Windborne Farm is neither monocrop nor market garden but 30 acres devoted to heirloom cereal grains such as rye, oats, wheat, kamut, and barley in the winter and millet and buckwheat in the summer. Greene also cultivates dry beans, dry corn, and pumpkin seeds. Not a veggie in sight.

“I just really like growing grains,” Greene says, not least because the fields are so beautiful in the late spring. “With vegetables, it’s a real hustle. Grains are in the ground for a long time. You don’t have to go to market three days a week.”

But a less-hectic growing cycle doesn’t translate into idle days. Windborne Farm produces about 15,000 pounds of grain and beans that Greene plants, maintains, cultivates, and mills almost singlehandedly. Though she does have two draft horses, Odin and Thor, to aid with the quarterly harvests, she rarely hires help. Not only would she rather work in the field than be a boss, she is uncomfortable with the class dynamics that come with relying on migrant farmworkers.

“It’s highly skilled labor, and I can’t afford to pay them what they deserve,” she explains. “I really don’t want to farm at the expense of other communities. Besides, how do we allow for immigrant labor to move on?” Greene says that after 14 years of working on farms, she created an operation that exemplifies a sustainable model of farming—and this means sustainability “in terms of a whole society, not just the land.”

Greene doesn’t compensate with heavy-duty machinery. “I’m a real small-scale, cottage industry, with low overhead. It doesn’t fit for me to have a $50,000 piece of equipment.”

The farm isn’t “certified anything,” but Greene’s crops are grown organically with some aspects of biodynamic farming, a holistic approach that uses principles that encourage the land to regenerate and heal. She maintains a high level of diversity, rotates crops, and composts.

“To be certified organic, you just have to not use chemicals,” Greene says. “Biodynamic farming is more of a whole ecology. It’s making an on-farm ecological cycle.” She believes the organic movement has become increasingly commercial. “I like biodynamics because it’s more spiritual than material.”

Greene worked at Mendocino County’s Live Power Farm in Covelo for two years, where she learned about “associative” economics: a localized system of mutual support between consumer and farmer. Members depend on the enrichment of the land for their survival and thus pay the farmers to steward it while also growing their food. The farmers bear less of a financial risk because money flows to them directly from members rather than through an impersonal market clogged with middlemen.

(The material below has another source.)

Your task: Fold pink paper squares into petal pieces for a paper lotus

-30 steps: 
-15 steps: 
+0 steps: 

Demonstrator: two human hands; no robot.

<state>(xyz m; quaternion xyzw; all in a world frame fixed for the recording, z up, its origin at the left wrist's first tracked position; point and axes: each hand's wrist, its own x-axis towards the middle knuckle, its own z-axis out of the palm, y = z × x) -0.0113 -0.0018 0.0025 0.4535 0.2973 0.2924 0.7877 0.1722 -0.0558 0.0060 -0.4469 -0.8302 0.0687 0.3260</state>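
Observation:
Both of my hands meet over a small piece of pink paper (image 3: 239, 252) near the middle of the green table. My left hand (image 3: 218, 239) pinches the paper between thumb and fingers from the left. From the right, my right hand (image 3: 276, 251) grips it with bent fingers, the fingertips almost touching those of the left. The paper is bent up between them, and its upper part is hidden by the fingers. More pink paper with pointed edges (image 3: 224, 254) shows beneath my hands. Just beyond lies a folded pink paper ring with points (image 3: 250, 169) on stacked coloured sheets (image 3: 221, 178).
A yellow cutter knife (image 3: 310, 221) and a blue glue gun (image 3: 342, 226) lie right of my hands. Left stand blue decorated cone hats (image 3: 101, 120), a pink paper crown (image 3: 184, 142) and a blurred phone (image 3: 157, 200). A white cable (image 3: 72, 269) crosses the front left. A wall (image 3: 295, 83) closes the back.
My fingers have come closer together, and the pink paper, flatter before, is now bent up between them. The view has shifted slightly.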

Greene is pioneering her own innovative relationships. Three years ago she started a program where people can lease one of her goats and receive all the products, such as soft cheeses, from that goat. Otherwise, Greene’s income, which amounts to about $2.00 per pound (“way more than I’d get selling wholesale”) is generated through her 90-member CSA. She does not supply high-end grocers or sell to nouveau organic restaurants. Instead she provides a monthly CSA bag that contains seven two-pound sacks of whole grains, freshly milled flours, hot cereal mix, beans, and corn. “If they don’t bake, it’s not going to work,” she laughs, adding that she tucks a few recipes into each bag—which she used to sew herself but laments that she no longer has the time.

Whether launching rent-a-goat or kindling a demand for “obscure” crops like teff, an Ethiopian grain distinguished as the world’s tiniest, Greene is growing a community of fans who have an intimate knowledge of their food. “Everyone gets mad at me if a crop fails,” she says. And in a culinary era characterized by TV dinners and wintertime peaches, provoking such an emotional connection just may be Greene’s biggest accomplishment.